**ASSIGNMENT:** Copy the data that follows, character for character, minus the pictures.
*** Begin section ***
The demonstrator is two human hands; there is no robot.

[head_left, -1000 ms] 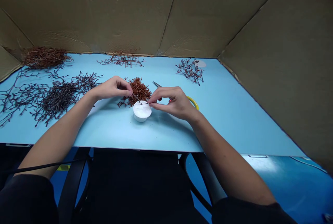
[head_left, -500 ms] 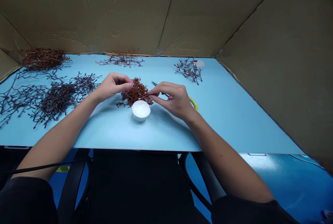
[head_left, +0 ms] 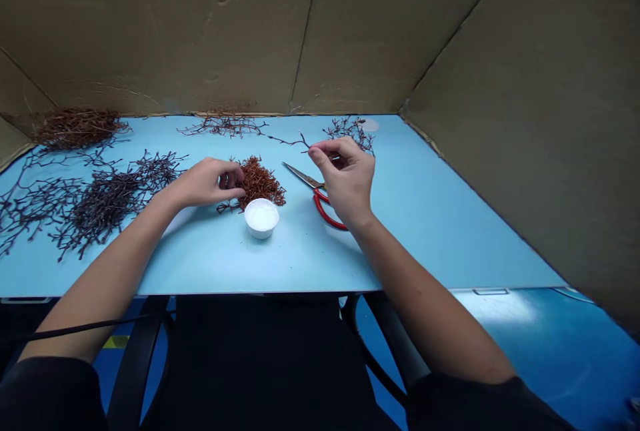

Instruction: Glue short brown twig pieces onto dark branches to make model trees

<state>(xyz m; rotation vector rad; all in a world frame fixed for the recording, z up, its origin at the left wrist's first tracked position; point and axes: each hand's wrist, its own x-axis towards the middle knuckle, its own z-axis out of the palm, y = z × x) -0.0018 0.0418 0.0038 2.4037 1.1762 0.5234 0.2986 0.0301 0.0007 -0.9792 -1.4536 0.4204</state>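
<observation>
My right hand pinches the end of a thin dark branched twig, which points up and left over the table. Below and left of that hand lie scissors with red handles, partly covered by it. My left hand rests at the left edge of a pile of short reddish-brown pieces, fingers curled together; anything between its fingertips is too small to make out. Just in front of the pile stands a small white bowl with white contents.
Dark branched twigs spread over the left of the light blue table. A reddish tangle sits at the back left, thin branches at the back middle. Behind my right hand lie more twigs beside a white disc. Cardboard walls surround the table.
My right hand has moved up and right, away from the bowl, with the twig. My left hand has lowered to the reddish-brown pile. More of the scissors shows, and the view has shifted slightly.
</observation>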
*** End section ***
**EXERCISE RESPONSE:**
The demonstrator is two human hands; there is no robot.

[head_left, -1000 ms] 
[head_left, -500 ms] 
[head_left, +0 ms] 

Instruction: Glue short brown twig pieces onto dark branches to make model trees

<state>(xyz m; rotation vector rad; all in a world frame fixed for the recording, z up, its origin at the left wrist's first tracked position; point and axes: each hand's wrist, its own x-axis towards the middle knuckle, its own z-axis out of the palm, y = z × x) -0.0018 0.0418 0.0038 2.4037 1.1762 0.5234 0.2986 0.0301 0.0007 -0.9792 -1.4536 0.4204</state>
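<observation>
My right hand pinches the end of a thin dark branched twig, which points up and left over the table. Below and left of that hand lie scissors with red handles, partly covered by it. My left hand rests at the left edge of a pile of short reddish-brown pieces, fingers curled together; anything between its fingertips is too small to make out. Just in front of the pile stands a small white bowl with white contents.
Dark branched twigs spread over the left of the light blue table. A reddish tangle sits at the back left, thin branches at the back middle. Behind my right hand lie more twigs beside a white disc. Cardboard walls surround the table.
My right hand has moved up and right, away from the bowl, with the twig. My left hand has lowered to the reddish-brown pile. More of the scissors shows, and the view has shifted slightly.
</observation>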

That is the entire output.